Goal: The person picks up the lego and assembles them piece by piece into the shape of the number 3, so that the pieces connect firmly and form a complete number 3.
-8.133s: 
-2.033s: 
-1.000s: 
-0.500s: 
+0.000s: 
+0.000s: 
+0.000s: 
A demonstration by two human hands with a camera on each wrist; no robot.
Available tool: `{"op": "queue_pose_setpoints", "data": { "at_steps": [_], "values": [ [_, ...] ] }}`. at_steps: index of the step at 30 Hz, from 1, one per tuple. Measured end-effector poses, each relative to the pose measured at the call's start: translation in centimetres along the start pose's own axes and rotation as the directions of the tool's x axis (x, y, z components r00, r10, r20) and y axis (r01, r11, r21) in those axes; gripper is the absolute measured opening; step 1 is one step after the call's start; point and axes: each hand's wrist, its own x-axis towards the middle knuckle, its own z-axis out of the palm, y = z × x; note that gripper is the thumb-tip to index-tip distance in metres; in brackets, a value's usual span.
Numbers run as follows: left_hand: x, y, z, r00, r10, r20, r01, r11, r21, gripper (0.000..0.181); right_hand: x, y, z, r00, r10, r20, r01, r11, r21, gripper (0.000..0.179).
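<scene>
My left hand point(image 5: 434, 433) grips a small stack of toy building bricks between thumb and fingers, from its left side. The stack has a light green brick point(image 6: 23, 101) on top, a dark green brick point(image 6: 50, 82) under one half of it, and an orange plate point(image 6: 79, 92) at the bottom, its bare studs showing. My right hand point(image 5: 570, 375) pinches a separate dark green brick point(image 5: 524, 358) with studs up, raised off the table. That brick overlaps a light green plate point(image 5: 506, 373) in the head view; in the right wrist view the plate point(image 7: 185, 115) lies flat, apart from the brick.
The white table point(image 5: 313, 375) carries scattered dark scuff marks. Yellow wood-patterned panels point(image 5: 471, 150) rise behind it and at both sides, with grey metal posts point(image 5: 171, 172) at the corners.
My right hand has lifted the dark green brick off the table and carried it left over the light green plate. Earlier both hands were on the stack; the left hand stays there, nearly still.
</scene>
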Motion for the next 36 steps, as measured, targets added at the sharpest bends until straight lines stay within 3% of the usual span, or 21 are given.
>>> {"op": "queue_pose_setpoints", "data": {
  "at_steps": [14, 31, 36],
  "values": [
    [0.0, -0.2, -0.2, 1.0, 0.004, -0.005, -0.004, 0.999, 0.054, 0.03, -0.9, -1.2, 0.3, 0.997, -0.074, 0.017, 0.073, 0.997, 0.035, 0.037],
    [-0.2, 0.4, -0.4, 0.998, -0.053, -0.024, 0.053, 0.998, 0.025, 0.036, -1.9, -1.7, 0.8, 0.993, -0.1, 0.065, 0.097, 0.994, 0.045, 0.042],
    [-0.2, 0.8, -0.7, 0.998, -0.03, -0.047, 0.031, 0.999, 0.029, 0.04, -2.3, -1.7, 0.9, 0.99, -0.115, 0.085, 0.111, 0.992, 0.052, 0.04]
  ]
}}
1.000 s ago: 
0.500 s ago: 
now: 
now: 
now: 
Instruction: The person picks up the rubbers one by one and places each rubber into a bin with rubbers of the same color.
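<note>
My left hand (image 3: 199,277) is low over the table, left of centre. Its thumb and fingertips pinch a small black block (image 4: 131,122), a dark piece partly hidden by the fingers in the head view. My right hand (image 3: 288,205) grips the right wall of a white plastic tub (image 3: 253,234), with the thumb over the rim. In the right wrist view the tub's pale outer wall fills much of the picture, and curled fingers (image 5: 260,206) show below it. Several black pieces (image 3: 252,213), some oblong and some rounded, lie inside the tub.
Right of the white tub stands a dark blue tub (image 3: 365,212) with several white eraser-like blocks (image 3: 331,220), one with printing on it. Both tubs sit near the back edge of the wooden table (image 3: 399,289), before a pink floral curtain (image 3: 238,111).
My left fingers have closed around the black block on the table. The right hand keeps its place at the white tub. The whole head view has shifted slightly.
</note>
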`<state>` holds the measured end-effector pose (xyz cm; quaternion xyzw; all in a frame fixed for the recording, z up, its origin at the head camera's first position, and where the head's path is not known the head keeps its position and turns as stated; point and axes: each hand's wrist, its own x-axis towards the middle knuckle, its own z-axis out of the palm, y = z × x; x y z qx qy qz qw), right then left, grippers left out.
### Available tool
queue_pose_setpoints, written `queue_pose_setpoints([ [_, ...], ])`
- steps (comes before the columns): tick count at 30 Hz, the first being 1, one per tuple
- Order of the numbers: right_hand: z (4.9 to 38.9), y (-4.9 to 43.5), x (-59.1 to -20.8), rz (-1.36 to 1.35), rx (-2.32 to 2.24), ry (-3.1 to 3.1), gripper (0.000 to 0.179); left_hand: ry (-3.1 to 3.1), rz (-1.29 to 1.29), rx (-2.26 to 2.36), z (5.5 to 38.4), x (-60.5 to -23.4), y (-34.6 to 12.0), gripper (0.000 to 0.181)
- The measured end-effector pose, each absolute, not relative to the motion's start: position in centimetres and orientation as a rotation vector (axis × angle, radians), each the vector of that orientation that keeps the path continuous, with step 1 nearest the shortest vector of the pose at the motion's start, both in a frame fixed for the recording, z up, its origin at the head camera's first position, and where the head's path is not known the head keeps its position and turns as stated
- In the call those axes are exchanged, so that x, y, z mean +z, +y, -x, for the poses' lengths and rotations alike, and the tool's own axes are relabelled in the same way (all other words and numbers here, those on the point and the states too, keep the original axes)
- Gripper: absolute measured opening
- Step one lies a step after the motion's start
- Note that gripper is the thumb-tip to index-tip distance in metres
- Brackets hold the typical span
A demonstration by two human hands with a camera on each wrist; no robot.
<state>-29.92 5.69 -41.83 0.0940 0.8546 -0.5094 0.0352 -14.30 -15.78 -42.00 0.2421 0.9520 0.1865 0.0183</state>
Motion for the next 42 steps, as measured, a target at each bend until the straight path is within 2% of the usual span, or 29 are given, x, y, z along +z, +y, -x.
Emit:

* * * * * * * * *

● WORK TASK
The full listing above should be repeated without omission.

● SOLUTION FOR THIS EXERCISE
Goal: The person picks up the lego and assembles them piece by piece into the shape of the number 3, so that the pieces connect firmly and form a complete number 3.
-8.133s: 
-2.033s: 
-1.000s: 
-0.500s: 
+0.000s: 
+0.000s: 
+0.000s: 
A demonstration by two human hands with a camera on each wrist; no robot.
Available tool: `{"op": "queue_pose_setpoints", "data": { "at_steps": [_], "values": [ [_, ...] ] }}`. at_steps: index of the step at 30 Hz, from 1, one per tuple. Measured end-effector poses, each relative to the pose measured at the call's start: translation in centimetres along the start pose's own axes and rotation as the directions of the tool's x axis (x, y, z components r00, r10, r20) and y axis (r01, r11, r21) in those axes; gripper is the absolute measured opening; step 1 is one step after the call's start; point and axes: each hand's wrist, its own x-axis towards the middle knuckle, its own z-axis out of the palm, y = z × x; note that gripper is the thumb-tip to index-tip distance in metres; in brackets, a value's usual span.
Numbers run as follows: left_hand: x, y, z, r00, r10, r20, r01, r11, r21, gripper (0.000..0.181); right_hand: x, y, z, r00, r10, r20, r01, r11, r21, gripper (0.000..0.179).
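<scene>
My left hand point(image 5: 434, 433) grips a small stack of toy building bricks between thumb and fingers, from its left side. The stack has a light green brick point(image 6: 23, 101) on top, a dark green brick point(image 6: 50, 82) under one half of it, and an orange plate point(image 6: 79, 92) at the bottom, its bare studs showing. My right hand point(image 5: 570, 375) pinches a separate dark green brick point(image 5: 524, 358) with studs up, raised off the table. That brick overlaps a light green plate point(image 5: 506, 373) in the head view; in the right wrist view the plate point(image 7: 185, 115) lies flat, apart from the brick.
The white table point(image 5: 313, 375) carries scattered dark scuff marks. Yellow wood-patterned panels point(image 5: 471, 150) rise behind it and at both sides, with grey metal posts point(image 5: 171, 172) at the corners.
My right hand has lifted the dark green brick off the table and carried it left over the light green plate. Earlier both hands were on the stack; the left hand stays there, nearly still.
</scene>
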Motion for the next 36 steps, as measured, targets added at the sharpest bends until straight lines stay within 3% of the usual span, or 21 are given.
>>> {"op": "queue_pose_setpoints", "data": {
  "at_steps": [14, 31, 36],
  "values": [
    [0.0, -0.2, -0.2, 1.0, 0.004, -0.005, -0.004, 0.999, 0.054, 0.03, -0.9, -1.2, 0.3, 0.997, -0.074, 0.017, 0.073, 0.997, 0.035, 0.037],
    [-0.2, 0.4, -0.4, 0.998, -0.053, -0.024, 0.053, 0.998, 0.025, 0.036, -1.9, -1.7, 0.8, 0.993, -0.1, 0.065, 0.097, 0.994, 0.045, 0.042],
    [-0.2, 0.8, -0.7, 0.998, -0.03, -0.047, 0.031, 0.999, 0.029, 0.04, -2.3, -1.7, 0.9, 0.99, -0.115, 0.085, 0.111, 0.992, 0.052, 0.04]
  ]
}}
1.000 s ago: 
0.500 s ago: 
now: 
now: 
now: 
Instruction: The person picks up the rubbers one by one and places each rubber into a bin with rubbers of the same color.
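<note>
My left hand (image 3: 199,277) is low over the table, left of centre. Its thumb and fingertips pinch a small black block (image 4: 131,122), a dark piece partly hidden by the fingers in the head view. My right hand (image 3: 288,205) grips the right wall of a white plastic tub (image 3: 253,234), with the thumb over the rim. In the right wrist view the tub's pale outer wall fills much of the picture, and curled fingers (image 5: 260,206) show below it. Several black pieces (image 3: 252,213), some oblong and some rounded, lie inside the tub.
Right of the white tub stands a dark blue tub (image 3: 365,212) with several white eraser-like blocks (image 3: 331,220), one with printing on it. Both tubs sit near the back edge of the wooden table (image 3: 399,289), before a pink floral curtain (image 3: 238,111).
My left fingers have closed around the black block on the table. The right hand keeps its place at the white tub. The whole head view has shifted slightly.
</note>
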`<state>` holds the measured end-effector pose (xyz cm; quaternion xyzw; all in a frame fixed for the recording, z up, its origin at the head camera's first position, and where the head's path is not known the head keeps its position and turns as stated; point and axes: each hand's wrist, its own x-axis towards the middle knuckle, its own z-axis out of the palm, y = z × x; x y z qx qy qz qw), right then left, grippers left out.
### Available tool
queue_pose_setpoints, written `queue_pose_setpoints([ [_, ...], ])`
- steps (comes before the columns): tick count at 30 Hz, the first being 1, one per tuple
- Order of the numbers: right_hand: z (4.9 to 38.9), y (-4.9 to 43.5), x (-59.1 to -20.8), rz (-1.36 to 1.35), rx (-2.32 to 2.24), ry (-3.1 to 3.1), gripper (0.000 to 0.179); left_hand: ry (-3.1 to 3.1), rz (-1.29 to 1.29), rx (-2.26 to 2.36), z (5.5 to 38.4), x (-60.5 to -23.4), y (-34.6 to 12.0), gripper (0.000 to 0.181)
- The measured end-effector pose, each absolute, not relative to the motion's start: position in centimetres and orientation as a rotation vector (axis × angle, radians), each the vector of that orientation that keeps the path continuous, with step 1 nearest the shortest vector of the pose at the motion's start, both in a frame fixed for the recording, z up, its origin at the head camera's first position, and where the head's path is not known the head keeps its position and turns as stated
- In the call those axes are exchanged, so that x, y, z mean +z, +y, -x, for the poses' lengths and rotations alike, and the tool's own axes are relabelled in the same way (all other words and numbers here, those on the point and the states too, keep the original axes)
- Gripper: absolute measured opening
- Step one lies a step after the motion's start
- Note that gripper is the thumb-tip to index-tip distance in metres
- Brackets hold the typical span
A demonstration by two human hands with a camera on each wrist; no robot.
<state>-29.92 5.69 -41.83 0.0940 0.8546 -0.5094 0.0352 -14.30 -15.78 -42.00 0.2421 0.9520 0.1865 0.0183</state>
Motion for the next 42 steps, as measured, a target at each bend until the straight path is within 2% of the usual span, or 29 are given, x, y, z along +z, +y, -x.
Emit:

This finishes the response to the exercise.